When retailers can deepen their knowledge of the customer across all of today’s proliferating retail channels, they can strengthen customer loyalty, increase share of wallet, minimize operational costs and maximize profits. It sounds so simple – so why is it so hard?

It is not uncommon for a retailer to have a set of systems for retail point-of-sale, another for e-commerce and yet another for the call center, with information entered and stored differently and in different formats in each case. Given this fragmentation, it is no surprise that it is challenging to coordinate marketing, sales and customer service across Web, brick-and-mortar and call center operations.

To overcome this difficulty, retailers need a way to:

Leverage a single “golden version” of customer data and other data by automatically recognizing and resolving data duplicates and conflicts across multiple systems.

Create a holistic view of the customer by relating customer data to other information, such as products they own, retail channels they prefer and household relationships that can drive further sales.

MDM is all about creating complete and authoritative business views, including customer views. If you need to fully understand the value of each customer, MDM enables this by tracking key attributes and resolving data conflicts across data sources. If you want to ensure a consistent customer experience or engage in customer segmentation, MDM enables this as well by helping improve the quality of data and by synchronizing data across all its sources to eliminate inconsistencies.

[e] Key Benefits: (Use your information to improve customer experience)

Here are some specific ways that MDM can help retailers maintain a focus on the customer in today’s multi-channel, retail environment and the benefits that result.
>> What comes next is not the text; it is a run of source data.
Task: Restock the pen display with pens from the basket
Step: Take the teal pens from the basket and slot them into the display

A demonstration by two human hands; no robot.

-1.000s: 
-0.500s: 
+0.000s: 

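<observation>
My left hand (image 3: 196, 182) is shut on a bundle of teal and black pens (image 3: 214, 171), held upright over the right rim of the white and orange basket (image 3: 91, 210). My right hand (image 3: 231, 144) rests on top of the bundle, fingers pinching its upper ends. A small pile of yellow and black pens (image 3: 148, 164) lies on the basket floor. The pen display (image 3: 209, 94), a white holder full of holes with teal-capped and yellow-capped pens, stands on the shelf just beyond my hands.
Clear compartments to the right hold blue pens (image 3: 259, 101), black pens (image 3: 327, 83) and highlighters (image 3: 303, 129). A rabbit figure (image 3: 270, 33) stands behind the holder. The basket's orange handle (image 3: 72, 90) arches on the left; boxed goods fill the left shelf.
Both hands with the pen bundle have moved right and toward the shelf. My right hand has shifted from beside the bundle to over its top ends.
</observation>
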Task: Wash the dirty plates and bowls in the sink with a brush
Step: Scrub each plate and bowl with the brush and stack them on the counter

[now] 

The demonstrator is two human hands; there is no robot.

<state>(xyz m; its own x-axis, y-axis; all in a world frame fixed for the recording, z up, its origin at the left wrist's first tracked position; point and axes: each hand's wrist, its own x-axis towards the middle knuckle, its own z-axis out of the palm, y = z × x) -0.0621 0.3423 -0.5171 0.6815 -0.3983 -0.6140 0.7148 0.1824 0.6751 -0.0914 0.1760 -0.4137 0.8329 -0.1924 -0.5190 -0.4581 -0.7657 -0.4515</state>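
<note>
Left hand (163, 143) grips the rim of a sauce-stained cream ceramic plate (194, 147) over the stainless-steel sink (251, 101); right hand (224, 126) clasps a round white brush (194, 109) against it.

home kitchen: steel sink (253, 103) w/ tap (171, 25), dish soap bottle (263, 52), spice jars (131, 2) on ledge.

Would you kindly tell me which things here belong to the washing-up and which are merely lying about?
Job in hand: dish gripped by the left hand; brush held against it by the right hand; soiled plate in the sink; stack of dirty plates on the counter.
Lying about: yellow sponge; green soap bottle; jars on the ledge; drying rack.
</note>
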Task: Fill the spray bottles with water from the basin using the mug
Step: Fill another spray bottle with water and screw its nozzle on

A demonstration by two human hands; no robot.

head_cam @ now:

  • Become customer-centric with a single, consistent view of each customer
  • Correlate data across channels for more effective engagement and cross-sell/up-sell
  • Tap into social sentiment to drive customer loyalty and sales
  • Operate more efficiently and economically
  • Master the data and master the market
  • Help increase the speed and number of new product introductions
  • Synchronize your data with your partners
  • Extend this information throughout your enterprise

[f] The Journey of MDM:

The Retail Organization must embark on the journey of setting up Master Data Management (MDM) to deliver meaningful ROI.

[g] Conclusion:

MDM is a complex process that can go on for a long time. Most organization regards it as an ongoing journey and not the final destination.